- Thai: ตุ๊ดตู่กู้ชาติ
- Directed by: M Mass Team
- Written by: Poj Arnon
- Produced by: Thanakorn Puriwekin M Mass 65
- Starring: Mum Jokmok; Kohtee Aramboy; Tik Klinsee; Jim Chuanchuen; Nongbew Kawkong; Yong Armchair; Aukkarat Jittasiri; Rangsan Panyaruen; Arnon Saisangchan;
- Cinematography: Arnon Chunprasert Panya Nimcharoenpong
- Edited by: Muanfun Uppatham
- Music by: Giant Wave
- Production company: Film Guru
- Distributed by: M Pictures
- Release date: May 24, 2018;
- Running time: 127 minutes
- Country: Thailand
- Languages: Thai Burmese

= The Last Heroes =

The Last Heroes (ตุ๊ดตู่กู้ชาติ or Toot Too Ku Chart, literally: "national liberation ladyboys") is a 2018 Thai action comedy film directed by M Mass Team (pseudonym of Poj Arnon).

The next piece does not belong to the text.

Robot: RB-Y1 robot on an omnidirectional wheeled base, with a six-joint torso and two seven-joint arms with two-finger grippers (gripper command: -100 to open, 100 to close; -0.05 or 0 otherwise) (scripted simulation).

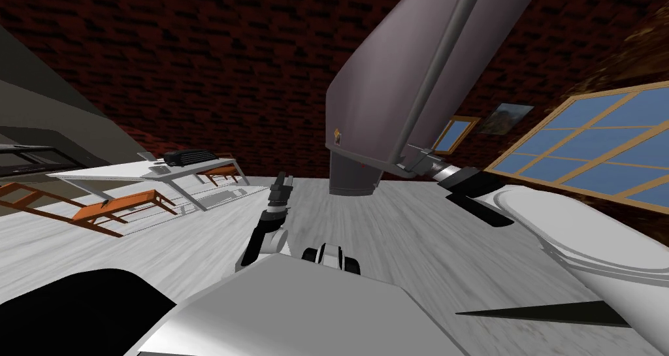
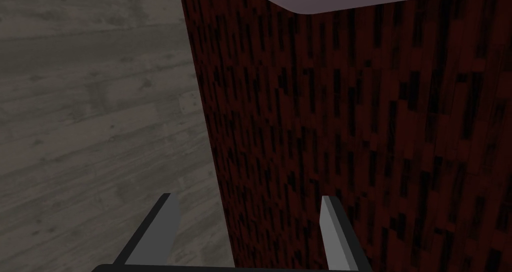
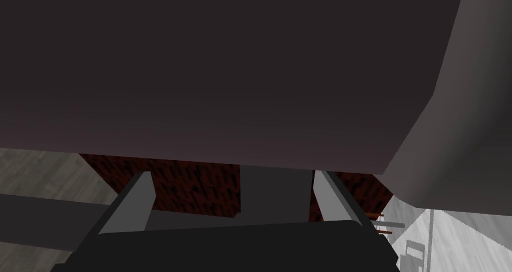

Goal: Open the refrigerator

It is a spoof of the Bang Rajan in 2000.

==Storyline==
A group of kathoey (Thai transgender) volunteers to spy in an enemy's city. To protect their homeland, village, family and friends, they have to find out the date that the enemy will attack.

==Cast==
- Mum Jokmok as Faeng
- Kohtee Aramboy as Duen
- Tik Klinsee as Hom
- Jim Chuanchuen as Gon
- Nongbew Kawkong as Soi
- Yong Armchair as Krai
- Aukkarat Jittasiri as Boonthung
- Rangsan Panyaruen (Songkran The Voice) as Saeng
- Nappon Gomarachun as Anawrahta
- Arnon Saisangchan (Pu Black Head) as Yasodravati general

==Music==
===Original soundtrack===
- "Toot Too Ku Chart" (ตุ๊ดตู่กู้ชาติ; "The Last Heroes"), ending theme by Tachaya "Keng" Prathumwan
- "La Rak" (ลารัก; "Farewell Love") by Thanasit "Ton" Jaturaput
- "Sang Chan" (แสงจันทร์; "Moonlight") by Pu Black Head
  - Original version by Maleehuana
- "Duen Pen" (เดือนเพ็ญ; "Full Moon") by Jennifer Kim
  - Lyrics by Asanee Poljantra
- "Trab Sin Lom Hai Jai" (ตราบสิ้นลมหายใจ; "Until The Breath Ends") by Yong Armchair

==Production==
It took two years to create. The main filming location is Kanchanaburi.